Cancel culture melibatkan upaya bersama untuk menarik dukungan untuk sosok atau bisnis yang telah mengatakan atau melakukan sesuatu yang tidak menyenangkan sampai mereka meminta maaf atau menghilangkan pandangan yang secara mayoritas dianggap keliru.

Referensi : https://www.halodoc.com/artikel/mengenal-cancel-culture-aksi-positif-atau-sebatas-cyberbullying

Di Indonesia sendiri sebenarnya belum lama menggunakan cancel culture tersebut, jadi masih banyak pro dan kontra. Namun sepengetahuan saya cancel culture sudah berlaku lama di negara asia timur seperti Jepang dan Korea. Jika dilihat dari sisi kemanusian memang ini terasa tidak adil karena walaupun melakukan kesalahan bukankah mereka mempunyai hak untuk tetap hidup. Namun di sisi lain cancel culture merupakan sebuah tindakan preventif agar seseorang tidak melakukan tindakan kriminal karena mereka sudah mengetahui akibatnya dari cancel culture.

apakah cancel culture termasuk bentuk bullying menurut saya bukan karena ada penyebab mengapa seseorang terkena cancel culture asalkan cancel culture yang dimaksud tidak bermaksud untuk melukai/menyakiti seseorang baik verbal,fisik, dan psikis tapi sebagai efek jera dan sanksi atas kesalahan yang diperbuat.

Cancel culture dapat dianggap sebagai bentuk baru dari bullying dalam beberapa hal. Meskipun ada perbedaan dalam konteks dan motivasi di balik keduanya, ada elemen-elemen yang menunjukkan bahwa cancel culture memiliki kemiripan dengan bullying tradisional.

Pertama-tama, baik cancel culture maupun bullying melibatkan penolakan dan pengecualian seseorang dari kelompok atau komunitas. Dalam bullying, ini mungkin berupa tindakan fisik atau verbal yang merendahkan dan menyakiti perasaan seseorang. Dalam cancel culture, ini dapat terjadi secara online dengan menghentikan dukungan terhadap individu atau entitas, mengisolasi mereka secara sosial atau bahkan menyebabkan kerugian finansial.

Kedua, keduanya menciptakan atmosfer yang dapat menciptakan ketakutan dan kecemasan.
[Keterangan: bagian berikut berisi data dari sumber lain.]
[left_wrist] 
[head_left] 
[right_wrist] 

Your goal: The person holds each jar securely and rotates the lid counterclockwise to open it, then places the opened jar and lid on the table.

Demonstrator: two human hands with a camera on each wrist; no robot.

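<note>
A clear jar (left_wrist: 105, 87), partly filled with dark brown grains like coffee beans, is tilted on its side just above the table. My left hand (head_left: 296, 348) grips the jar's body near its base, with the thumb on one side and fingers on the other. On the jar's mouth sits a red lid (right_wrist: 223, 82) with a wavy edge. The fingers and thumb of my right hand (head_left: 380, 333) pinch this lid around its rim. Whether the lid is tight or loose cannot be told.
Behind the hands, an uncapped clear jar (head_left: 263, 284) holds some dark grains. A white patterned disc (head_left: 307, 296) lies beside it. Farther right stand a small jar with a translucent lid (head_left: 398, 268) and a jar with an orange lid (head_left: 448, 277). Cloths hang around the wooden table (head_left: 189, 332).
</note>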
Baik korban bullying maupun individu yang menjadi sasaran cancel culture mungkin merasa terancam, kehilangan rasa aman, dan mengalami tekanan psikologis. Sanksi sosial dan potensi kerugian karier dapat memberikan dampak yang signifikan pada kesejahteraan mental dan emosional seseorang.
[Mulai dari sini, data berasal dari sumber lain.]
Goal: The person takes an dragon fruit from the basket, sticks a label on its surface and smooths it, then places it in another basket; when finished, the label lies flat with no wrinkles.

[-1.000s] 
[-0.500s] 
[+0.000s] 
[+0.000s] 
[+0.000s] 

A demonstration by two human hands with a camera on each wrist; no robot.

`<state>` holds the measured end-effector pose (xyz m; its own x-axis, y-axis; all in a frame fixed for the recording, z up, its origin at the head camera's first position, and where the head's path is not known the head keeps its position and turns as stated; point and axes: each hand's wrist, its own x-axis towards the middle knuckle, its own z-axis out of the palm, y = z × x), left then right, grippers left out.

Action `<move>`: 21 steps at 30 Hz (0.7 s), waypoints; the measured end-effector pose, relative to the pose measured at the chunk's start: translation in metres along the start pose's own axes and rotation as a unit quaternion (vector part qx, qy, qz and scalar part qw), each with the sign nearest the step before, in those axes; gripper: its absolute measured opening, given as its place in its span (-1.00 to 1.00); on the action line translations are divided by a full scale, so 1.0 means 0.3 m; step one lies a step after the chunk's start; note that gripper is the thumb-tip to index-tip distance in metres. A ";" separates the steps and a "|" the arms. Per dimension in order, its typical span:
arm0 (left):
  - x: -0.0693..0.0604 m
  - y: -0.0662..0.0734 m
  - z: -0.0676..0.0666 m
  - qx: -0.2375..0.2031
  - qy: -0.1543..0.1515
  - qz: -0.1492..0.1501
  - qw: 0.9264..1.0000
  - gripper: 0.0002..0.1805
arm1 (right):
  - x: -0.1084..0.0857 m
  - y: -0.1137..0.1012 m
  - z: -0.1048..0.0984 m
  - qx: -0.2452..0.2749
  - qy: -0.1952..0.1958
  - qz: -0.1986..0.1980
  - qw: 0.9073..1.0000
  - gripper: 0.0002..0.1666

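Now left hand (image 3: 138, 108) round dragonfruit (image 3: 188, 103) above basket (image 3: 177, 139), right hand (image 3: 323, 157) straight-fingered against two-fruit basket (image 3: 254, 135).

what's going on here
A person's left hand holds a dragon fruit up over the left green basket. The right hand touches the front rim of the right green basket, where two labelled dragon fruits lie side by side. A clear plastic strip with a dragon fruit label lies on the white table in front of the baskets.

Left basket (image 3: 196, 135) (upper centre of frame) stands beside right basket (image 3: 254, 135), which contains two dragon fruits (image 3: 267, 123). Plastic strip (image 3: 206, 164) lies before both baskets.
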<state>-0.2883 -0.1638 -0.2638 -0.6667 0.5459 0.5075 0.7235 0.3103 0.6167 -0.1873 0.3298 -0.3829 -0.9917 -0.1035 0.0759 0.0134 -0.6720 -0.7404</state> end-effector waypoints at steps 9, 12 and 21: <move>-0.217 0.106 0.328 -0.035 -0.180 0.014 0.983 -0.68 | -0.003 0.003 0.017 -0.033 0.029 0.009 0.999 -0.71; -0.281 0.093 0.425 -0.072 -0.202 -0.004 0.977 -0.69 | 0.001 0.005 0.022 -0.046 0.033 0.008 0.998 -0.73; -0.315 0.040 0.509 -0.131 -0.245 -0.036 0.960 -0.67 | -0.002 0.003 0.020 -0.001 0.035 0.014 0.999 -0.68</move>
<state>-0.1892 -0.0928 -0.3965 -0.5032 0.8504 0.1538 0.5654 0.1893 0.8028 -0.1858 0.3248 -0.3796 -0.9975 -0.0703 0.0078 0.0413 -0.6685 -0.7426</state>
Namun, terdapat perbedaan signifikan antara keduanya. Bullying tradisional seringkali bersifat personal dan terjadi di lingkungan sehari-hari seperti sekolah atau tempat kerja. Di sisi lain, cancel culture seringkali terjadi secara daring, melibatkan massa orang yang mungkin tidak memiliki hubungan pribadi dengan individu yang menjadi sasaran.
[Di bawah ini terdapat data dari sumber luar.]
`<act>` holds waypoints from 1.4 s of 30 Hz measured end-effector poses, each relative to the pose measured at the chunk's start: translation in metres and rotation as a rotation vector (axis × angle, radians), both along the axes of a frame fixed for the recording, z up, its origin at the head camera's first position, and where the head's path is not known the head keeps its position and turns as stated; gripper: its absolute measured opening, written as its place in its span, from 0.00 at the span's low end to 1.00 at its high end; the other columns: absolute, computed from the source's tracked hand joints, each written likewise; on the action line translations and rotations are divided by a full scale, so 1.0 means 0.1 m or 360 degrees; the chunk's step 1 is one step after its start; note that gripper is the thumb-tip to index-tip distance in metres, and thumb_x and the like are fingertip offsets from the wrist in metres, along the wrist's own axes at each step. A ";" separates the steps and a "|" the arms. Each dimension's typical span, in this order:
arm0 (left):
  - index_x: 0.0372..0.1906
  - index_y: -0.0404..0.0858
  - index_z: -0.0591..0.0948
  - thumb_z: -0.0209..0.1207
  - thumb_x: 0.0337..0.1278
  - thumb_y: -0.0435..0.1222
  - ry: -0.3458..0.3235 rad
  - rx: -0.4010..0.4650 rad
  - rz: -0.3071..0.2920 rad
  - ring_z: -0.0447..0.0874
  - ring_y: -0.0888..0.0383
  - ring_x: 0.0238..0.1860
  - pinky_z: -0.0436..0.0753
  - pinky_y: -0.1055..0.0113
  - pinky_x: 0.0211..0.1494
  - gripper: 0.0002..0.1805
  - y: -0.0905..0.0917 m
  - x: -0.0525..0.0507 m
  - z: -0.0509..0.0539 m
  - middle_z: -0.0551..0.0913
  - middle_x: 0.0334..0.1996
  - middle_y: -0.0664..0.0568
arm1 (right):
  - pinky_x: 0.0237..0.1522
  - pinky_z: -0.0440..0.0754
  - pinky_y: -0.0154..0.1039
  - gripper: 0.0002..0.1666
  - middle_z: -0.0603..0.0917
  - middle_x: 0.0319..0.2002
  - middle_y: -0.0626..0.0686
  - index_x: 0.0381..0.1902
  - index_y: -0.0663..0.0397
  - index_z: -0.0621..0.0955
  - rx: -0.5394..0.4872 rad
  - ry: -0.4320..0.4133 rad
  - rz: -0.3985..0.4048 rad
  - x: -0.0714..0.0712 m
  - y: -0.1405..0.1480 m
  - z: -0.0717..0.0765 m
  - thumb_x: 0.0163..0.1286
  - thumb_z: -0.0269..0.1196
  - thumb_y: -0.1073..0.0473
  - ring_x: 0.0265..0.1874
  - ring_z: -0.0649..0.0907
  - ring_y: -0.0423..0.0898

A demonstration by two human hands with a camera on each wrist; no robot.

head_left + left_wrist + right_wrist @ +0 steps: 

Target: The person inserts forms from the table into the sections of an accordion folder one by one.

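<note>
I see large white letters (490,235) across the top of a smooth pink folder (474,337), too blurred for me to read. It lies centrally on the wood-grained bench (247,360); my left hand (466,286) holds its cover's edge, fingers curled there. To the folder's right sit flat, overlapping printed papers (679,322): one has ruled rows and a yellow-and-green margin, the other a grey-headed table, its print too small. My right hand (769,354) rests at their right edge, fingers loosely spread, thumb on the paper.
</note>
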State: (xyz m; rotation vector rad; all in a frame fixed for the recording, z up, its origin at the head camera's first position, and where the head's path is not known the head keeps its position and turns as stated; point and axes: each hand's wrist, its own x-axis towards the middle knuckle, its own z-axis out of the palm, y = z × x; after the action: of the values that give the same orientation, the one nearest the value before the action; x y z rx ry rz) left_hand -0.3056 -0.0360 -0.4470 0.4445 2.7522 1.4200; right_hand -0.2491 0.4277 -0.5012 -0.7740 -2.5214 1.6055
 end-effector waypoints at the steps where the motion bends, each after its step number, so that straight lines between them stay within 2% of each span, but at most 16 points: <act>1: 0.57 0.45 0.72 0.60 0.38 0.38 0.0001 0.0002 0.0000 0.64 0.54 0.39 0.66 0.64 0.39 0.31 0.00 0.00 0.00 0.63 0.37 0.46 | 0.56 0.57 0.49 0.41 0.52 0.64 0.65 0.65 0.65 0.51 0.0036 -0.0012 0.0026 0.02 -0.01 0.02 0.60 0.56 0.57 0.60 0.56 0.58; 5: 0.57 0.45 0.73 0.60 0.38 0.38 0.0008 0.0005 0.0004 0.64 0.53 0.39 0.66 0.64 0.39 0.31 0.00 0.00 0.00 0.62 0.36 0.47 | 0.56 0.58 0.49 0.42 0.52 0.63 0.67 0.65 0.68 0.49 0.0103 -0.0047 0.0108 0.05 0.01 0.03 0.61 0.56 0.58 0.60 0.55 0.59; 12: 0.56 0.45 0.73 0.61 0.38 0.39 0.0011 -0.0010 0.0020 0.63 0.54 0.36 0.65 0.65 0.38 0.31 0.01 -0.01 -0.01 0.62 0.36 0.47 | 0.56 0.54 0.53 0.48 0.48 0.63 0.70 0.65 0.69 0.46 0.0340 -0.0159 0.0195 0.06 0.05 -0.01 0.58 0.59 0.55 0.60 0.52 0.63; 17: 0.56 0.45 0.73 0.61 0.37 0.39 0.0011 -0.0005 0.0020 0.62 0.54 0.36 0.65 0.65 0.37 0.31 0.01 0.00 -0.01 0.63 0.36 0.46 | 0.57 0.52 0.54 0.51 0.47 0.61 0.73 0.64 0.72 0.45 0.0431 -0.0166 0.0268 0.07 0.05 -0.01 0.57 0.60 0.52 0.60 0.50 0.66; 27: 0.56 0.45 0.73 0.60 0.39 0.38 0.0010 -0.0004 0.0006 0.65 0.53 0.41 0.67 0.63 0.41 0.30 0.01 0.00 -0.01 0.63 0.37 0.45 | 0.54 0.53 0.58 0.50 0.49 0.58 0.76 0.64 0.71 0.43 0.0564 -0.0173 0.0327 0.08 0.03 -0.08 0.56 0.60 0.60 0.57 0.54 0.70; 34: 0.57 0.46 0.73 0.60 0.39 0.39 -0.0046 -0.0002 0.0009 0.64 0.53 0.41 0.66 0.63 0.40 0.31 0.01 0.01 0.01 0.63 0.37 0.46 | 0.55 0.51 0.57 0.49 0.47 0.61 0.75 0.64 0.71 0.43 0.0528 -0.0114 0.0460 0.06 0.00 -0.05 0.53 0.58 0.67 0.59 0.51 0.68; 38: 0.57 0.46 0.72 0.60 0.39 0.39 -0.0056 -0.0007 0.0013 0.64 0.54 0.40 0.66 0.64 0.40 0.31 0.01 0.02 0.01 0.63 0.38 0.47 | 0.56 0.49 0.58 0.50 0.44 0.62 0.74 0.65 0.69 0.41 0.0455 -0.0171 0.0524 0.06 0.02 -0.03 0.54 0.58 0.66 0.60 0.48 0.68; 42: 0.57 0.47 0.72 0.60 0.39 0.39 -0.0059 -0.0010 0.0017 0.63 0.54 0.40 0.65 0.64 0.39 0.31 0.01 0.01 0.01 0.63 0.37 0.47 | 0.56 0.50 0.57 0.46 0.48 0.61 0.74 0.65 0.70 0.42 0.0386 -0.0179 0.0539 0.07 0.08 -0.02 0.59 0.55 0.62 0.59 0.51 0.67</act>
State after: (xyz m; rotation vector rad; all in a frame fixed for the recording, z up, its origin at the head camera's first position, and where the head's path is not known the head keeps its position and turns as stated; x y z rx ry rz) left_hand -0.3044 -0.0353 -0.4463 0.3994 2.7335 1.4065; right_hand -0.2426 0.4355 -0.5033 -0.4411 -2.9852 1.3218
Salah satu perbedaan utama adalah motivasi di balik tindakan tersebut. Bullying seringkali dipicu oleh keinginan untuk menguasai, menyakiti, atau mendominasi orang lain, sedangkan cancel culture seringkali timbul dari ketidaksetujuan terhadap pandangan atau tindakan seseorang. Meskipun demikian, batas antara mengekspresikan ketidaksetujuan dan memulai kampanye pembatalan tidak selalu jelas.

Penting untuk dicatat bahwa cancel culture dapat memiliki dampak yang signifikan terhadap kebebasan berbicara dan pluralitas pendapat. Saat orang takut untuk berbicara atau memiliki pandangan berbeda karena takut dihakimi atau dibatalkan, ini dapat merugikan perkembangan masyarakat yang demokratis.

Di sisi lain, cancel culture juga bisa dilihat sebagai alat untuk memperjuangkan keadilan sosial dan moral. Ketika digunakan untuk menyuarakan ketidaksetujuan terhadap perilaku atau pandangan yang merugikan atau mendiskriminasi, cancel culture dapat menjadi mekanisme untuk mengubah norma sosial dan mempromosikan toleransi.

Dalam menyimpulkan, meskipun terdapat persamaan antara cancel culture dan bullying dalam hal pengecualian sosial dan potensi dampak psikologis, perbedaan dalam konteks, motivasi, dan bentuk pelaksanaannya membuat keduanya tetap sebagai entitas yang terpisah. Penting untuk memahami kompleksitas masing-masing dan mencari keseimbangan yang memungkinkan esensi dari kritik sosial tanpa merugikan kebebasan berbicara dan keberagaman pendapat.